Consiglio di Stato Sez. IV sentenza n. 4642 del 6 ottobre 2015

(4 massime)

(massima n. 1)

La "piena conoscenza" dell'atto lesivo, alla quale fare riferimento ai fini della decorrenza del termine d'impugnazione, non deve essere intesa quale "conoscenza piena ed integrale" dei provvedimenti che si intendono impugnare, ovvero di eventuali atti endoprocedimentali, la cui illegittimità infici, in via derivata, il provvedimento finale; ciò che è invece sufficiente ad integrare il concetto di "piena conoscenza" è la percezione dell'esistenza di un provvedimento amministrativo e degli aspetti che ne rendono evidente la lesività della sfera giuridica del potenziale ricorrente, in modo da rendere percepibile l'attualità dell'interesse ad agire contro di esso.

(massima n. 2)

La prova della "piena conoscenza" dell'atto lesivo da parte del ricorrente, ai fini di individuare la decorrenza del termine decadenziale per la proposizione del ricorso giurisdizionale, deve essere estremamente cauta e rigorosa, non potendo basarsi su mere supposizioni ovvero su deduzioni, pur sorrette da apprezzabili argomentazioni logiche. Essa deve risultare incontrovertibilmente da elementi oggettivi, ai quali il giudice deve riferirsi, nell'esercizio del suo potere di verifica di ufficio della eventuale irricevibilità del ricorso, o che devono essere rigorosamente indicati dalla parte che, in giudizio, eccepisca l'irricevibilità del ricorso instaurativo del giudizio.

(massima n. 3)

Non è consentito al giudice ricavare la prova della "piena conoscenza" dell'atto impugnato da deduzioni o supposizioni, non legate ad elementi certi; tuttavia non è impedito al giudice, in presenza di dati oggettivi (nella specie costituiti da due domande di accesso), verificare, sulla base di un ragionamento rigorosamente sorvegliato dal punto di vista logico, se la conoscenza dell'atto oggetto di impugnazione, acquisita da soggetti diversi dalla parte ricorrente in persona, sia tuttavia riconducibile alla sfera giuridica di questa.

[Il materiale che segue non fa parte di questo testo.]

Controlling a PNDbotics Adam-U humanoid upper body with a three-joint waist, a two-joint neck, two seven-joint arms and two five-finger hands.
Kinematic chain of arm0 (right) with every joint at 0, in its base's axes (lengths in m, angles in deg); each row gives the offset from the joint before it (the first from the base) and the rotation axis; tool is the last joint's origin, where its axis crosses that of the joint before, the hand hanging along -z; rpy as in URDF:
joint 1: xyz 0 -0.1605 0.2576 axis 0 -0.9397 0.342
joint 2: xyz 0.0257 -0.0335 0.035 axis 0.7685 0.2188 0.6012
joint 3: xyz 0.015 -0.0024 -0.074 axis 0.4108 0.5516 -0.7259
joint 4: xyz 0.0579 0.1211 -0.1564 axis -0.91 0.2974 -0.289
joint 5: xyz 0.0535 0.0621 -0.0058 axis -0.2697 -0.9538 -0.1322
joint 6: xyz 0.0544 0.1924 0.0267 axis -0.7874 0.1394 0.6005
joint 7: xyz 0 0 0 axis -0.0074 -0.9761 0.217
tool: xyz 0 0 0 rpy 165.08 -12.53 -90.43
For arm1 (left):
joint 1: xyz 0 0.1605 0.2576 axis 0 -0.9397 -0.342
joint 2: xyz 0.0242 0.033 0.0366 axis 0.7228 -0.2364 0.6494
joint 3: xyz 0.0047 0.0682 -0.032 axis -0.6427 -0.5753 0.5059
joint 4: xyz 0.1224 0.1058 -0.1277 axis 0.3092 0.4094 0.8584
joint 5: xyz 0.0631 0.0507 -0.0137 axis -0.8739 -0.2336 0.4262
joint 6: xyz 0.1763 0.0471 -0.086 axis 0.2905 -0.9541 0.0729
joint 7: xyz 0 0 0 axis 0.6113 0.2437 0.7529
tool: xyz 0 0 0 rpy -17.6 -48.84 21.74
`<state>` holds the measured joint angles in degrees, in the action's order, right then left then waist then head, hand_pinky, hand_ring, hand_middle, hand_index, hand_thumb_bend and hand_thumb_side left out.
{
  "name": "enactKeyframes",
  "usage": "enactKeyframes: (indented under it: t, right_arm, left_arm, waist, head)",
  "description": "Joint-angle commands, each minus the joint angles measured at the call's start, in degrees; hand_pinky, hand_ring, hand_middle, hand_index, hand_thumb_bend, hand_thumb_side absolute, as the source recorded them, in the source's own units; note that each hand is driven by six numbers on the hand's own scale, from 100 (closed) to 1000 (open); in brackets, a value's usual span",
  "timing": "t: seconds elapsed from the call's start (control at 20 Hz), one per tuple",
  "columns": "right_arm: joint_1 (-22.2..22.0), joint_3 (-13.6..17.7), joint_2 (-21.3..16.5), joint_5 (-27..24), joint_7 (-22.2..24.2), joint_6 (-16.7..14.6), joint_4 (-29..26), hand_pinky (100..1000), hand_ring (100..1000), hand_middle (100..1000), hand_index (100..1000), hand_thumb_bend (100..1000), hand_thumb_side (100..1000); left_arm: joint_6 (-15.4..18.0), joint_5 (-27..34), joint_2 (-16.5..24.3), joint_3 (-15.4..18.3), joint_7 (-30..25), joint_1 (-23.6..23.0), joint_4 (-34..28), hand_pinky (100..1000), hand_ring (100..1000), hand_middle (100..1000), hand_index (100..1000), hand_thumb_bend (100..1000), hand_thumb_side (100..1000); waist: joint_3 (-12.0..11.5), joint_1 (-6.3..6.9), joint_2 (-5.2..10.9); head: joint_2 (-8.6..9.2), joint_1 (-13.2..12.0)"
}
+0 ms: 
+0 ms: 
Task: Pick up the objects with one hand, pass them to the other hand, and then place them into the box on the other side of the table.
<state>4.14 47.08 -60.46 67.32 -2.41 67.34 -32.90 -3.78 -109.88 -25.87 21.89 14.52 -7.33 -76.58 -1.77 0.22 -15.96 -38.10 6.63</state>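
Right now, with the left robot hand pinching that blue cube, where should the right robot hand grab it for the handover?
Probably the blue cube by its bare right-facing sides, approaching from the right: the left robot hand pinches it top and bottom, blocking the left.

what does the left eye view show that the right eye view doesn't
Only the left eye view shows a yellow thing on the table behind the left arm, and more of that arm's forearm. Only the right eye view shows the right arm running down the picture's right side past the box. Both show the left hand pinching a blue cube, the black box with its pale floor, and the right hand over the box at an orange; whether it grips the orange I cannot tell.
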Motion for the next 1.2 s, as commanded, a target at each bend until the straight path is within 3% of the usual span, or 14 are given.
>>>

In particolare, non può essere preclusa al giudice (non ostandovi l'art. 64 c.p.a.), in presenza di una intervenuta conoscenza dell'atto impugnato, la valutazione della riconducibilità di questa alla sfera giuridica del soggetto ricorrente, se coloro che tale conoscenza hanno acquisito sono legati al ricorrente da rapporti di opera professionale.

(massima n. 4)

La "piena conoscenza" di un permesso di costruire da parte dei vicini può anche desumersi da alcune istanze di accesso presentate nel loro interesse da alcuni professionisti incaricati e ciò anche se, dagli atti di accesso, non si evinca "per tabulas" l'esistenza di un incarico professionale, ma le ragioni dell'accesso e la riconducibilità della conoscenza così acquisita degli atti, ben possano essere intesi come intervenuta conoscenza da parte del ricorrente, con gli effetti che ciò produce ai fini della decorrenza del termine decadenziale. Argomentando diversamente, l'accertamento della "piena conoscenza" dell'atto - e dunque la certezza del dies a quo - laddove si richiedesse la prova documentale dell'incarico ricevuto, verrebbero ad essere rimesse alla disponibilità del ricorrente.